From ff0fa8f1d16763f178df488b473ec2ab37da7429 Mon Sep 17 00:00:00 2001
From: Michael Woerister <michaelwoerister@posteo>
Date: Thu, 31 Jul 2014 15:05:08 +0200
Subject: [PATCH] Use a versioning scheme for bytecode objects in rlibs.

Before this commit, the LLVM IR of exported items was simply zip-compressed and stored as an object file inside rlib archives. This commit adds a header to this "object" containing a file identifier and a format version number so the compiler can deal with changes in the way bytecode objects are stored within rlibs.
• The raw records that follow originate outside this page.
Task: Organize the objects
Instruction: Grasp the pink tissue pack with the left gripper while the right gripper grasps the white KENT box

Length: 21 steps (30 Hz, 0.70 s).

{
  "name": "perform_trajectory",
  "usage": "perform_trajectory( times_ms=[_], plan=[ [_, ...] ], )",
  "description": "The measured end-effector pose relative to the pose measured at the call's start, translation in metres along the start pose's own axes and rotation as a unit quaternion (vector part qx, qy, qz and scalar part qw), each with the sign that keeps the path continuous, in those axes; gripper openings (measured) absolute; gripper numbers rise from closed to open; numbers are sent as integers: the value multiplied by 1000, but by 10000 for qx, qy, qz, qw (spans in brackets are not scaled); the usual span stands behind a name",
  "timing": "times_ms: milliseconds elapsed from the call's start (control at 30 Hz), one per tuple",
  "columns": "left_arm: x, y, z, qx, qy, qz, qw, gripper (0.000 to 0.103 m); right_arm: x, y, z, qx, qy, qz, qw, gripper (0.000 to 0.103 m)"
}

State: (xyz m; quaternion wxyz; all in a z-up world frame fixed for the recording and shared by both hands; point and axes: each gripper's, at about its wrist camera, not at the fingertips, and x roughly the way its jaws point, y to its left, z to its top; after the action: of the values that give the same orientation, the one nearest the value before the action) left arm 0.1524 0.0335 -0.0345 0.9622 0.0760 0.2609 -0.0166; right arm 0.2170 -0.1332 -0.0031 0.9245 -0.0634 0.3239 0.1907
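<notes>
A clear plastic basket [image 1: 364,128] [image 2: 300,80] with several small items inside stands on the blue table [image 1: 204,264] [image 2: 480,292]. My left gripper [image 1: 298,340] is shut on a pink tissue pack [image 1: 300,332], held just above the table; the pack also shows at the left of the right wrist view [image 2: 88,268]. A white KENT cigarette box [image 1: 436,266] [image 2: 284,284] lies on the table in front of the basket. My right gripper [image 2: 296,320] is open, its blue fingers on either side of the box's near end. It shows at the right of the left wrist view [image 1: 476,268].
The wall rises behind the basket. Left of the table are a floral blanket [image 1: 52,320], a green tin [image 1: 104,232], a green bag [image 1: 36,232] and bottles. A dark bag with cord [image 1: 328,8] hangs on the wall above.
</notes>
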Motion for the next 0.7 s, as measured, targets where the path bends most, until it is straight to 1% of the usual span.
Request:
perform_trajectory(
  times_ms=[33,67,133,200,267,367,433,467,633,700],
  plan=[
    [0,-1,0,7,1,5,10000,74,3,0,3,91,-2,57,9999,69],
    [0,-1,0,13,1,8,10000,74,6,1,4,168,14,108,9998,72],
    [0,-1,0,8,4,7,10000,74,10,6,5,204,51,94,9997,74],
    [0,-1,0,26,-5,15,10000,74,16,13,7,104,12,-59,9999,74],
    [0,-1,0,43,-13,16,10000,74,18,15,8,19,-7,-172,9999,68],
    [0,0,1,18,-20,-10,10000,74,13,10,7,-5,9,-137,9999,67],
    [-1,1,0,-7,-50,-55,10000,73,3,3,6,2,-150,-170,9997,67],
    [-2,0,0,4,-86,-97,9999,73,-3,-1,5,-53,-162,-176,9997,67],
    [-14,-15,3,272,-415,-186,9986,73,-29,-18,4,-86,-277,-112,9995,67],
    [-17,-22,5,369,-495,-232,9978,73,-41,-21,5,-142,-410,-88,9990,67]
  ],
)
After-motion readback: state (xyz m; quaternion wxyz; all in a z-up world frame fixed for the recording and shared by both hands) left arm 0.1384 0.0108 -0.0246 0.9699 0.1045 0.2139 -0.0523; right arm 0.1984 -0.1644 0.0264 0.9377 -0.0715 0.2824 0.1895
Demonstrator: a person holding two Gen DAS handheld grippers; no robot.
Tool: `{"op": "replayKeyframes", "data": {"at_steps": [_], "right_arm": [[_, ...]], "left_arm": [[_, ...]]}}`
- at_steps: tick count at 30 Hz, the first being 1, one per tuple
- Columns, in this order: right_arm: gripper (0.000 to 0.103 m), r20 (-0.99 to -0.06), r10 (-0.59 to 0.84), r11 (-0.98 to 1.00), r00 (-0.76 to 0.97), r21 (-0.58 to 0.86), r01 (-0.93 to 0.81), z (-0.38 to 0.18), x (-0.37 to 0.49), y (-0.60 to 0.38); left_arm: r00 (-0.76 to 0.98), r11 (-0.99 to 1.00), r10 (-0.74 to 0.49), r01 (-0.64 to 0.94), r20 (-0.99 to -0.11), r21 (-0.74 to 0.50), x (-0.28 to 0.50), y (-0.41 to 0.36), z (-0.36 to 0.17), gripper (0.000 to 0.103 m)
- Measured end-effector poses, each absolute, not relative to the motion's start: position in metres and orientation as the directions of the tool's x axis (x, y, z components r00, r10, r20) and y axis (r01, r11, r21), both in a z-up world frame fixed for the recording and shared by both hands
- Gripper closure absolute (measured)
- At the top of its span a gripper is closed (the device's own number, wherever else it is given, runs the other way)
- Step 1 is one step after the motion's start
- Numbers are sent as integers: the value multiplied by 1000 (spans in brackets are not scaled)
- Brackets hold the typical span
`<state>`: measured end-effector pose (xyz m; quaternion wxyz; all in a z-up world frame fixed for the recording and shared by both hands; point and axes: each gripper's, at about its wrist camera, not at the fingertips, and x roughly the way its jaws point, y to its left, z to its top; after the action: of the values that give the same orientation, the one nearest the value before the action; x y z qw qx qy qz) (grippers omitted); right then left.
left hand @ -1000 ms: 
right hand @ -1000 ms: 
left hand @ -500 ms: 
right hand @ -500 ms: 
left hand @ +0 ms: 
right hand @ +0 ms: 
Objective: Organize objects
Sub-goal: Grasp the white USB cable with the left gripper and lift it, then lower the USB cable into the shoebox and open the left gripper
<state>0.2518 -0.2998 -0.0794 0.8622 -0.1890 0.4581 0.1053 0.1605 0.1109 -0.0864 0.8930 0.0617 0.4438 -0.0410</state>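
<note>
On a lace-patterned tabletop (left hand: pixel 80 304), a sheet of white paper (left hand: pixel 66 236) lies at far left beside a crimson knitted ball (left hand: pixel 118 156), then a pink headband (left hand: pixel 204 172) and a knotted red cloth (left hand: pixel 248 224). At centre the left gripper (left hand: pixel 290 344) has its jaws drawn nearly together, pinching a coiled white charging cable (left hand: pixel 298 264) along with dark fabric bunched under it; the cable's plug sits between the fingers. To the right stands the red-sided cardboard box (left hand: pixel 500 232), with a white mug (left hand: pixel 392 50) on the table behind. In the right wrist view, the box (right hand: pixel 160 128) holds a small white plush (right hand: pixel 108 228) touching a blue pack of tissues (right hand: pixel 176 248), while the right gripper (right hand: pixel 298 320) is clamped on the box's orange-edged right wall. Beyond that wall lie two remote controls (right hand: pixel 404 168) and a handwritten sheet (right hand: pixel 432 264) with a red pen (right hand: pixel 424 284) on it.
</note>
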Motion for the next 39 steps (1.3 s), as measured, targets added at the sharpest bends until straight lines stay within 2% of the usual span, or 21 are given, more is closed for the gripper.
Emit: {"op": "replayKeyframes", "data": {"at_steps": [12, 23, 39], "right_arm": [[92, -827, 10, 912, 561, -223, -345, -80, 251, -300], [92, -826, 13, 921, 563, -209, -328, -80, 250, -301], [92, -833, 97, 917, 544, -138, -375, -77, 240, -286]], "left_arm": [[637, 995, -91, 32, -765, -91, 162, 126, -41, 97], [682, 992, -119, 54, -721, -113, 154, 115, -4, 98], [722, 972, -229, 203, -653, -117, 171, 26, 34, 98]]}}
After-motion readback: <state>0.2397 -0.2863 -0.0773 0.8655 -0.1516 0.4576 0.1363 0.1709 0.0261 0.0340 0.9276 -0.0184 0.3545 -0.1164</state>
While updating the format of bytecode objects, this commit also worksaround a problem in LLDB which could not handle odd-sized objects within archives before mid-2014.
---
 src/librustc/back/link.rs | 103 ++++++++++++++++++++++++++++++++------
 src/librustc/back/lto.rs  | 103 +++++++++++++++++++++++++++++---------
 2 files changed, 168 insertions(+), 38 deletions(-)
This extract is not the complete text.